On the 19th of November the Paris Civil Court of Second instance found that Google AdWords in Google France v Syndicat français de la literie has not infringed TM-rights and was furthermore as a (hosting) provider exempted from liability.This comes as a big surprise, taking into account the traditionally very trademark-owner approach of French courts. This case is however NOT ONE OF THE CASE which was REFERRED TO THE ECJ.
Questions remaining after Google France:
When discussing the issue AdWords and liability there are three aspects that need to be addressed separately:
- The liability of Google AdWords for (direct) trademark infringement is the first issue. However this issue was one of the very few things the ECJ in Google really made clear in it’s Google France decision. In the view of the ECJ Google does not infringe third party TM as Google doesn’t use the TM in the course of trade (para 55). Thus, following the ECJ’s Google France decisions it will be very hard to a court to rule that Google infringed third party TM rights.
- The second issue is the liability of individual advertisers for trademark infringements. The ECJ’s answer to this question was very vague and is currently the most important question in regards to keyword advertising.
- The third issue concerns the indirect liability of Google as it a (hosting) provider, allowing advertisers to book keywords and to draft the text of ads. The ECJ was again very vague when it came to answering this question, and left practitioners, lawyers and judges with the smart formula that Google might only be exempted from liability for the TM-infringements of its clients if Google remained ‘neutral‘. Needless to say that the ECJ didn’t really specify what it meant by ‘neutral‘.
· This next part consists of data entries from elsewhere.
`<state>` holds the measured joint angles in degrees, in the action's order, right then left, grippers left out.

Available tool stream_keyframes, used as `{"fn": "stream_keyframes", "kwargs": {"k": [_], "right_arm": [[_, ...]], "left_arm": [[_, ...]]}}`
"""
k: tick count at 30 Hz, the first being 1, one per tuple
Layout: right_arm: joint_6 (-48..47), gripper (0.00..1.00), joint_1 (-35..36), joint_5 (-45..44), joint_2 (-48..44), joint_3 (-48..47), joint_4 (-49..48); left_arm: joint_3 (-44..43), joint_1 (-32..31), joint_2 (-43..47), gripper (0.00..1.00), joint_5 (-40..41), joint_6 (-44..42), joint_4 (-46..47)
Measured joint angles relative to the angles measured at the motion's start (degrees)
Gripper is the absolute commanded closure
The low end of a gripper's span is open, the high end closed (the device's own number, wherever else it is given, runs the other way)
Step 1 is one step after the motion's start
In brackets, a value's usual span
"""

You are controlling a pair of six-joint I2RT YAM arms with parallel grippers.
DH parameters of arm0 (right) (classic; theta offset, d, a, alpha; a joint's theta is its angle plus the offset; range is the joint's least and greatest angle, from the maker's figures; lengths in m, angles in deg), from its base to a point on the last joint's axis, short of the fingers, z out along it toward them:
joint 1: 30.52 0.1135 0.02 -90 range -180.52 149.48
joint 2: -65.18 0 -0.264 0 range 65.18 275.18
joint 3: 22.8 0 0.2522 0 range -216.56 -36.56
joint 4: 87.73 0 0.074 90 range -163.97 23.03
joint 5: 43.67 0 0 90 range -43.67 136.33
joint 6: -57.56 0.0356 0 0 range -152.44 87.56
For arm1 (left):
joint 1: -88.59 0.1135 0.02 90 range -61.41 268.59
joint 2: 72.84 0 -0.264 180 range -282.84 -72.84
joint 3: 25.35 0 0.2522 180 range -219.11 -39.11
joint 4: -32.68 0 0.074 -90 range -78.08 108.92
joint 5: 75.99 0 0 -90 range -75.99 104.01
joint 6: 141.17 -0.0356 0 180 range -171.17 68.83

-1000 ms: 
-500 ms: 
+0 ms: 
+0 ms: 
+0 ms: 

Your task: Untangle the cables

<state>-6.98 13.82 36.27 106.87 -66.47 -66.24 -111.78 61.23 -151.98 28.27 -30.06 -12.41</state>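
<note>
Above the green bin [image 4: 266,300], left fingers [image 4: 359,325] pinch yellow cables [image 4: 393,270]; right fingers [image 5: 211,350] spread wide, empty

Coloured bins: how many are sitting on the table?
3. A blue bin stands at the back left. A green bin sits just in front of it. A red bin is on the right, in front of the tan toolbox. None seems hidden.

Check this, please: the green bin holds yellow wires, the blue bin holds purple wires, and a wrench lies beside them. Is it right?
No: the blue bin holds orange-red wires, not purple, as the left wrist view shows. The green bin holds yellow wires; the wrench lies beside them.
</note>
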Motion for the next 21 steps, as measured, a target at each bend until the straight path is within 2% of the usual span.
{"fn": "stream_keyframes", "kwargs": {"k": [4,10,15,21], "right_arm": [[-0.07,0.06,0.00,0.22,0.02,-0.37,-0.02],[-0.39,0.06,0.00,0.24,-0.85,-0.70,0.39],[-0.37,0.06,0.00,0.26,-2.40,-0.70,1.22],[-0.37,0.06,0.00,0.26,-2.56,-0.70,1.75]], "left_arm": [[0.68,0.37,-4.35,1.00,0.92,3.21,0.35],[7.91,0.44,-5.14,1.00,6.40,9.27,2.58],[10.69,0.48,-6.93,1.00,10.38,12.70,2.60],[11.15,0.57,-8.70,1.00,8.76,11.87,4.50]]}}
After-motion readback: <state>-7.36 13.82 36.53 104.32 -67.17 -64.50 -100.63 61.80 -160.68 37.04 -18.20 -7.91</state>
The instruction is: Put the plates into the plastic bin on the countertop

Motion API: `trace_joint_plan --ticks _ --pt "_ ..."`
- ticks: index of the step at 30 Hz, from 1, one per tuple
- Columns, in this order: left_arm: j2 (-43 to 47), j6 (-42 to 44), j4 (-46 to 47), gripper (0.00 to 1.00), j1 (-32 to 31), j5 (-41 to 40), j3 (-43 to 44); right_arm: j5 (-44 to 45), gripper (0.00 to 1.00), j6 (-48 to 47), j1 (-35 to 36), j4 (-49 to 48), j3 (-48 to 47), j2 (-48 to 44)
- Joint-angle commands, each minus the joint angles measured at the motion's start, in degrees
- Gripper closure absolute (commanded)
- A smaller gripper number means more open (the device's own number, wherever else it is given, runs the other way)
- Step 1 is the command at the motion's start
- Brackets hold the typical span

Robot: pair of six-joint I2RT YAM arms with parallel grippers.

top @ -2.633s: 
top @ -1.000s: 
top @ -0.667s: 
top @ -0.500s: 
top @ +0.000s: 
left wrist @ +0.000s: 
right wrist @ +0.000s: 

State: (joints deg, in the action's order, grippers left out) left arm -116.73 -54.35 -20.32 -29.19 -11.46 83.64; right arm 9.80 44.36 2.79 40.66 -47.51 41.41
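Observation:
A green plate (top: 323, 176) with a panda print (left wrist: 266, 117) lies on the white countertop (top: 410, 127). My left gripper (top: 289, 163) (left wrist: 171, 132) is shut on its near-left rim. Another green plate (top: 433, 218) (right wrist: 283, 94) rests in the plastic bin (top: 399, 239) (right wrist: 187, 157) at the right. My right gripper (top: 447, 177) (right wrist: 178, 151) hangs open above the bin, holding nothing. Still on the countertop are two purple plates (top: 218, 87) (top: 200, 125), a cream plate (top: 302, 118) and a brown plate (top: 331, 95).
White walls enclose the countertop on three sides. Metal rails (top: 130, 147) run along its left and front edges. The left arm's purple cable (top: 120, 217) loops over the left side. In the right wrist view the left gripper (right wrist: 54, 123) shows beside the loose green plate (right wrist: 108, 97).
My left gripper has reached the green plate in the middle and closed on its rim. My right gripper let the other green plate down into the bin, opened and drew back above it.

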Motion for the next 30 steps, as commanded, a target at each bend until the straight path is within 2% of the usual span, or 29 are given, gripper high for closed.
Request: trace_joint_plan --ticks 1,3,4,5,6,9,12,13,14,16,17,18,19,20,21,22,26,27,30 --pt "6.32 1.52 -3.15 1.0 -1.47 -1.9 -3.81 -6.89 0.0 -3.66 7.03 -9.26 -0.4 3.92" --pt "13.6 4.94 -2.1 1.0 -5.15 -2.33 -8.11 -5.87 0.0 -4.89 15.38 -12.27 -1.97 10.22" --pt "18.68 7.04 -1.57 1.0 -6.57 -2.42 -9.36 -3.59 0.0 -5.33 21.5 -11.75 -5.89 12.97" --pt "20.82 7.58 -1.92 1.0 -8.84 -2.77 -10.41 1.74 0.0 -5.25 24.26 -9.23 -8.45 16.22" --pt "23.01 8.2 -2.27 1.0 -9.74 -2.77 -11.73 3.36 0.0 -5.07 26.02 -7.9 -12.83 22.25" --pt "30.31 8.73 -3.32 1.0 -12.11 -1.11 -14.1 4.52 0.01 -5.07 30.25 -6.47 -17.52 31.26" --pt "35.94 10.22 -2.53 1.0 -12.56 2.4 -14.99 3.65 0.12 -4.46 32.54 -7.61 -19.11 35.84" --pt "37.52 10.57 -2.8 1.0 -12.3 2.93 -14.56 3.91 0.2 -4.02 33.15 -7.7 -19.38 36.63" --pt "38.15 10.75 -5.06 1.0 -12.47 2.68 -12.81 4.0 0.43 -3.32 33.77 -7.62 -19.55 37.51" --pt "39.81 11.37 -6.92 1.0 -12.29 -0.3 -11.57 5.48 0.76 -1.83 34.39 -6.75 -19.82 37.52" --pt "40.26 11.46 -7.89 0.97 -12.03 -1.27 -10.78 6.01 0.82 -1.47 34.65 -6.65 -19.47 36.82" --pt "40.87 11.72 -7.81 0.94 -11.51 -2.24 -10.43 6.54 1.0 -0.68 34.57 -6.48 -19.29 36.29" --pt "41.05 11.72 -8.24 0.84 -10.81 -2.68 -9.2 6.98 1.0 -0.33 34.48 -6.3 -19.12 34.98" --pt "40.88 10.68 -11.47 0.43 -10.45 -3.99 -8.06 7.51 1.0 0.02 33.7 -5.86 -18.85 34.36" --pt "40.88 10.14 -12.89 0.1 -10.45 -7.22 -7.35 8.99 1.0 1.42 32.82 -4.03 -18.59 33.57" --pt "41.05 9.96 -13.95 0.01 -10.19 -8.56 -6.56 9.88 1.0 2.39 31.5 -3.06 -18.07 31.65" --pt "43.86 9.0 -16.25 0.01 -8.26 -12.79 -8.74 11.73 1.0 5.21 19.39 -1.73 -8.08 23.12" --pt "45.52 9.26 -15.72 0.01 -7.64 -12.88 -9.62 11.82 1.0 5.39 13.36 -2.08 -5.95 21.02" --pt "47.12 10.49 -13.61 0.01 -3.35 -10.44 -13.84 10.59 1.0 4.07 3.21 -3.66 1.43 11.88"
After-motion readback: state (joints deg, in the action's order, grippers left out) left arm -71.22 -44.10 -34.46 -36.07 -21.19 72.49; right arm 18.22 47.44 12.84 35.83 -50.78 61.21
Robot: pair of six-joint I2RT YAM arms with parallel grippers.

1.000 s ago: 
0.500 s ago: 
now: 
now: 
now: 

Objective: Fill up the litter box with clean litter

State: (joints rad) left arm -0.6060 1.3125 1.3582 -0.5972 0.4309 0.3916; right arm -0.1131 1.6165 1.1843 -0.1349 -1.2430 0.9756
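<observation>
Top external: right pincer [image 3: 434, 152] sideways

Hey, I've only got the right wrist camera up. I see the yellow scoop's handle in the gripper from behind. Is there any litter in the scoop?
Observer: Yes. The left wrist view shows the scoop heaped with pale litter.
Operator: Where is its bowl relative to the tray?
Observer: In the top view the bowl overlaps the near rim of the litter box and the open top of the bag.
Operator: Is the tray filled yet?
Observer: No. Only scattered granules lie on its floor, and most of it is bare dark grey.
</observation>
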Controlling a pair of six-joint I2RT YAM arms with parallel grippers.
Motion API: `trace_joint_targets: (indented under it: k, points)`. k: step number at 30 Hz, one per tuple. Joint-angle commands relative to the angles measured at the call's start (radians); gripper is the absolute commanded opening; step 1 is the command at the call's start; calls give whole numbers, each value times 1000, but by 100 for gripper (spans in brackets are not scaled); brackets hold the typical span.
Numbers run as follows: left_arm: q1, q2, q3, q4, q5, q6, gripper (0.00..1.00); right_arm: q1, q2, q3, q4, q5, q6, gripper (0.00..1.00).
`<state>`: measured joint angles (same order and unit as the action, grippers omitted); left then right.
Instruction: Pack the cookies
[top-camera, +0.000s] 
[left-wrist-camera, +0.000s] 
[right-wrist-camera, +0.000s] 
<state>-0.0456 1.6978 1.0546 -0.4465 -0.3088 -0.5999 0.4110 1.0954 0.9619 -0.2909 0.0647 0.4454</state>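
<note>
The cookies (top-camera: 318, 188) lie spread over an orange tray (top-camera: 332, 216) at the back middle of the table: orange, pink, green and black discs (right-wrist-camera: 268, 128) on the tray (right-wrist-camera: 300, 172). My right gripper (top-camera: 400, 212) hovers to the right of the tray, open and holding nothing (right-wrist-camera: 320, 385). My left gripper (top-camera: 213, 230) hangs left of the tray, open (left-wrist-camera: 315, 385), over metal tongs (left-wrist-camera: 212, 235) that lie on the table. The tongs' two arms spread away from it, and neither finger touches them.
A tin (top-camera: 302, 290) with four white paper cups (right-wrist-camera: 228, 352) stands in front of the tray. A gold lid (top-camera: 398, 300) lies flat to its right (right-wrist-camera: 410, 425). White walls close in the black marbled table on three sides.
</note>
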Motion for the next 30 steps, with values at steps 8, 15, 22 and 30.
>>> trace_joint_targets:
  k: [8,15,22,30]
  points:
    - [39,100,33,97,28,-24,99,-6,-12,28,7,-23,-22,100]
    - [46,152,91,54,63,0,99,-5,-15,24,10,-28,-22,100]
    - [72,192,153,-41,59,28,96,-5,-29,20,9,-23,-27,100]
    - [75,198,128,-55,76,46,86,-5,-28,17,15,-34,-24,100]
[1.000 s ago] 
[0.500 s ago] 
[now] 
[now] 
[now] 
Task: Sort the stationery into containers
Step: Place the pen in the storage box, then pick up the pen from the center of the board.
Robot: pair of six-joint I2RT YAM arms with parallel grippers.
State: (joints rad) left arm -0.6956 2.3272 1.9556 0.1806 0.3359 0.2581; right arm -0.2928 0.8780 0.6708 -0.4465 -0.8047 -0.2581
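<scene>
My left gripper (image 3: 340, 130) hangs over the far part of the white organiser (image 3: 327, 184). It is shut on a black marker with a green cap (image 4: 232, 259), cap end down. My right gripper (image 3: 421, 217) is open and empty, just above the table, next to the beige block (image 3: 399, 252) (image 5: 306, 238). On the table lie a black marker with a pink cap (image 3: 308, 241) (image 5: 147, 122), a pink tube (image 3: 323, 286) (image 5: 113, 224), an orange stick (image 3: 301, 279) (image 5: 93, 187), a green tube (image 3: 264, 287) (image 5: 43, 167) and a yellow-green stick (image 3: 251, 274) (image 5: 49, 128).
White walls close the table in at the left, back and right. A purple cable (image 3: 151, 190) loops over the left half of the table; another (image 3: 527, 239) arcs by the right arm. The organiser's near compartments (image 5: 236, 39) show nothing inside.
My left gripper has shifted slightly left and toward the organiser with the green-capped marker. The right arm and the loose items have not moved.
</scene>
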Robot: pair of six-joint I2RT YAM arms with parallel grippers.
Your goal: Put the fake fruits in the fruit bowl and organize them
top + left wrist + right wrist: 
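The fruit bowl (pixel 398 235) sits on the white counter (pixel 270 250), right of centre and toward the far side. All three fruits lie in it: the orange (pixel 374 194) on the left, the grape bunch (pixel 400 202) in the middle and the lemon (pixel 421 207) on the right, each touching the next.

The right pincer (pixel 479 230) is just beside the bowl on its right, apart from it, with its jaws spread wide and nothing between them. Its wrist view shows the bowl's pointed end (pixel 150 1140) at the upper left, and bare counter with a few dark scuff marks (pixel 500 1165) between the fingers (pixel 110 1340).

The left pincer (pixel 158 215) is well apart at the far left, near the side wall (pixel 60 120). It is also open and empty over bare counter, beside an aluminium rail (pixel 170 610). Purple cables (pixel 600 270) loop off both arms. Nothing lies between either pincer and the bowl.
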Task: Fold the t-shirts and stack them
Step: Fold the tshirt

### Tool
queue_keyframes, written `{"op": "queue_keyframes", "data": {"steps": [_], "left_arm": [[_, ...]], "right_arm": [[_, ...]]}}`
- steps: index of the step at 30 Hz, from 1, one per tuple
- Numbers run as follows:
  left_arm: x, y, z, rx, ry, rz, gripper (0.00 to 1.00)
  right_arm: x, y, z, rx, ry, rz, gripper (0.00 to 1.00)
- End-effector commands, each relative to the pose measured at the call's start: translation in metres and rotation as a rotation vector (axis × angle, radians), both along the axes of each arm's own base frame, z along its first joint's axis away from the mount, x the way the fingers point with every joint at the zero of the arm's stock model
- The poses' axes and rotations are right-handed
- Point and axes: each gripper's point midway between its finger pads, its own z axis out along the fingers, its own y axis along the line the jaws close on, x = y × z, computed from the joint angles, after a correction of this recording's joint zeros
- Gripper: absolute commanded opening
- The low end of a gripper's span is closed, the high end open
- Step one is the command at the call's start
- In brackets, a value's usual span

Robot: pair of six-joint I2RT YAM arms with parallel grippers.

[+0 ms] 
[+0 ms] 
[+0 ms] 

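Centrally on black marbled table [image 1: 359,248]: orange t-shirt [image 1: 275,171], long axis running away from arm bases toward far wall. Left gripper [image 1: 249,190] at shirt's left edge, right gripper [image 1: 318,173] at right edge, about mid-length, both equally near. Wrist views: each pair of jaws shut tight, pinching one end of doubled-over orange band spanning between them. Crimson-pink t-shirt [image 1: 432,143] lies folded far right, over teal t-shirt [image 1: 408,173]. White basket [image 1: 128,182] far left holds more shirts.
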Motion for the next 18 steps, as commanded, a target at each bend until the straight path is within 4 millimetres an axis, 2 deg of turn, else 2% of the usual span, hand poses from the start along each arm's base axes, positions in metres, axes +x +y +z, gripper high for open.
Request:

This is the background against which the most recent post-Google-France decision on Google France was delivered in the case “Google France / Syndicat français de la literie” by the Cour d’appel de Paris on the 19th of November 2010.
Facts of the case:
In this case the owners of a trademark with a reputation (‘Belle Literie‘) were litigating against Google but didn’t succeed. According to leading German IT/IP-website Links&Law the court revoked the decision of the court of first instance from 2007 and found, based on the ECJ’s Google France decision, that Google had not infringed trademark rights and that Google was exempted from liability as a provider (Art 14 2000/31/EC). The court however ruled that the liability exemption might become invalid if the provider fails, to expeditiously remove or disable access to information which caused the infringement. In the respective case the notification of the trademark owner however was found by the court to have been too vague.
No (direct) TM-infringement by Google:
One can only but agree with Dr. Ott that the fact that court found no direct TM-infringement does not come as a big surprise.
Google acting as a neutral hosting provider:
What however came indeed as a big surprise is the fact that the court also ruled that Google was exempted from liability as a provider. In fact this means that the court is of the opinion that Google AdWords stayed “neutral“. In this context the court explicitly mentioned that it is the advertiser who chooses the keywords and that Google even warns the advertiser about possible TM-infringements also in respect to the “broad match function“.
Translation by Google Translate: “That with respect to keywords, it is undisputed that Google warns that advertisers on the consequences of their choices and the possible presence in the list of terms suggested by the generator (which operates automatically from queries the most frequent users), signs covered by an exclusive right, otherwise not involved in this election nor in the one made by advertisers of the “broad match” […] That the choice of keywords is thus the result of the advertiser […] There is no evidence that Google has control over such a choice;
Authentic French text: “Que s’agissant des mots clés, il n’est pas contesté que Google qui met en garde les annonceurs sur les conséquences de leur choix et sur la présence possible dans la liste des termes suggérés par le générateur (qui opère de façon automatique à partir des requêtes les plus fréquentes des internautes), de signes couverts par un droit exclusif, n’intervient pas autrement dans ce choix ni dans celui effectué par les annonceurs de l’option “requête large” […] Que le choix des mots clés est ainsi le fait de l’annonceur […] Qu’il n’est pas établi que Google exerce un contrôle sur un tel choix “
In the light of a long history of French court finding Google liable and guilty pretty much on all legal grounds one can think of; this is indeed a very interesting development.
Notice being to vague:
A second very interesting aspect of this case lies in the fact that the court apparently found the notice in which Google got informed about the alleged TM-violation to “vague“. The reason therefore was the claimant back in 2005 sent an old-fashioned (registered) letter which only contained the information that Google used the TM as a keyword but did not further specify the infringement.
Translation by Google Translate: “Rapid investigations have indeed found that your company uses this brand as ‘keyword’
Authentic French text: “Rapid investigations m have indeed found that your company uses this brand as ‘keyword’).
The decision it seems to be clear victory for Google as the French court did not only correctly apply (something previously mainly the Germans but for sure not the English were famous for) the ECJ’s Google France decision is respect to the direct TM-infringement but also ruled that AdWords stayed “neutral” and thus should benefit from the hosting liability exemption.